**Aim of the exercise**
Omit any picture, and return the remaining data exactly as written.

**Dataset excerpt**
______

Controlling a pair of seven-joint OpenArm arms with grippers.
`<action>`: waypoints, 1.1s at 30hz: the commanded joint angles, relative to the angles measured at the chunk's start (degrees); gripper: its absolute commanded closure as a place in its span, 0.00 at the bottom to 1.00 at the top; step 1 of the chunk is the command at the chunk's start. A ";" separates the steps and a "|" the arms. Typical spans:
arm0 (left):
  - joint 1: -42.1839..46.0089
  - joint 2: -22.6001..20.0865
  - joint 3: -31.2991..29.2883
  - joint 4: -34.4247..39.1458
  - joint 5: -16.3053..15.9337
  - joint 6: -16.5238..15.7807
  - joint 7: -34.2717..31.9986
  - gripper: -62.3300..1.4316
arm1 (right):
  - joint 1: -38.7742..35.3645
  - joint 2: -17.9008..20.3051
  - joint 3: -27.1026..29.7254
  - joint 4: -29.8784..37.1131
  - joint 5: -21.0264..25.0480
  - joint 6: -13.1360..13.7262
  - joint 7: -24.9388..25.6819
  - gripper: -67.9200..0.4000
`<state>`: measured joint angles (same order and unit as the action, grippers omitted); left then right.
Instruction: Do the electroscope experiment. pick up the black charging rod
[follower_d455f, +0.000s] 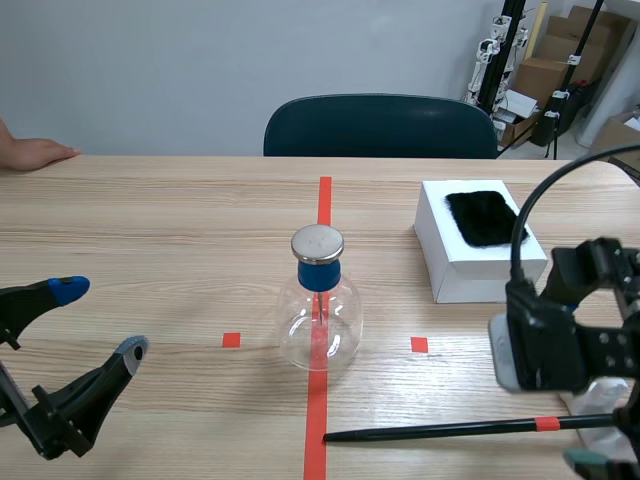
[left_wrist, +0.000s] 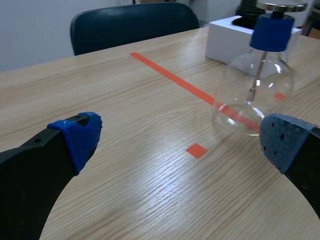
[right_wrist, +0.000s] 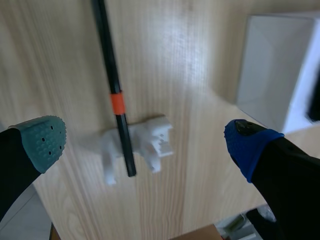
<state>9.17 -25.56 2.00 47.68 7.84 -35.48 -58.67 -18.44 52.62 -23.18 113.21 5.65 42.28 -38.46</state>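
The black charging rod (follower_d455f: 450, 429) with an orange band lies along the table's near edge, its far end resting on a small white stand (right_wrist: 145, 145). In the right wrist view the rod (right_wrist: 112, 85) runs ahead of and below my right gripper (right_wrist: 145, 142), which hovers open above the stand with nothing between its fingers. The glass flask electroscope (follower_d455f: 319, 305) with a blue collar and metal cap stands on the red centre line. My left gripper (follower_d455f: 100, 320) is open low at the left; the flask (left_wrist: 255, 90) is ahead of it, beside one finger.
A white box (follower_d455f: 475, 245) topped with black fur sits at the right, behind the right arm. A dark chair (follower_d455f: 380, 125) stands beyond the far edge. A person's hand (follower_d455f: 35, 152) rests at the far left corner.
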 joint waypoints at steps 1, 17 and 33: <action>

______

**Result for this exercise**
Controlling a pair of seven-joint OpenArm arms with grippers.
`<action>`: waypoints, 1.1s at 30hz: the commanded joint angles, relative to the angles measured at the chunk's start (degrees); gripper: its absolute commanded closure as a place in its span, 0.00 at the bottom to 1.00 at the top; step 1 of the chunk is the command at the chunk's start. A ";" separates the steps and a "|" the arms. Typical spans:
arm0 (left):
  - joint 1: -42.1839..46.0089
  - joint 2: -22.6001..20.0865
  - joint 3: -31.2991..29.2883
  - joint 4: -34.4247..39.1458
  - joint 5: -16.3053..15.9337
  - joint 6: -16.5238..15.7807
  - joint 7: -34.2717..31.9986
  - gripper: -62.3300..1.4316
arm1 (right):
  - joint 1: -38.7742..35.3645
  - joint 2: -17.9008..20.3051
  - joint 3: -27.1026..29.7254
  - joint 4: -29.8784..37.1131
  - joint 5: -21.0264..25.0480
  - joint 6: -13.1360..13.7262
  - joint 7: -24.9388..25.6819
  - gripper: -67.9200..0.4000
`<state>`: measured joint angles (same order and unit as the action, grippers omitted); left then right.
Instruction: Do the electroscope experiment. pick up the black charging rod
[follower_d455f, +0.000s] 
[left_wrist, +0.000s] 
[right_wrist, +0.000s] 
<state>9.17 -25.56 2.00 47.68 7.84 -35.48 -58.67 -18.44 52.62 -23.18 113.21 5.65 42.28 -38.46</state>
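The black charging rod (follower_d455f: 450, 429) with an orange band lies along the table's near edge, its far end resting on a small white stand (right_wrist: 145, 145). In the right wrist view the rod (right_wrist: 112, 85) runs ahead of and below my right gripper (right_wrist: 145, 142), which hovers open above the stand with nothing between its fingers. The glass flask electroscope (follower_d455f: 319, 305) with a blue collar and metal cap stands on the red centre line. My left gripper (follower_d455f: 100, 320) is open low at the left; the flask (left_wrist: 255, 90) is ahead of it, beside one finger.
A white box (follower_d455f: 475, 245) topped with black fur sits at the right, behind the right arm. A dark chair (follower_d455f: 380, 125) stands beyond the far edge. A person's hand (follower_d455f: 35, 152) rests at the far left corner.
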 joint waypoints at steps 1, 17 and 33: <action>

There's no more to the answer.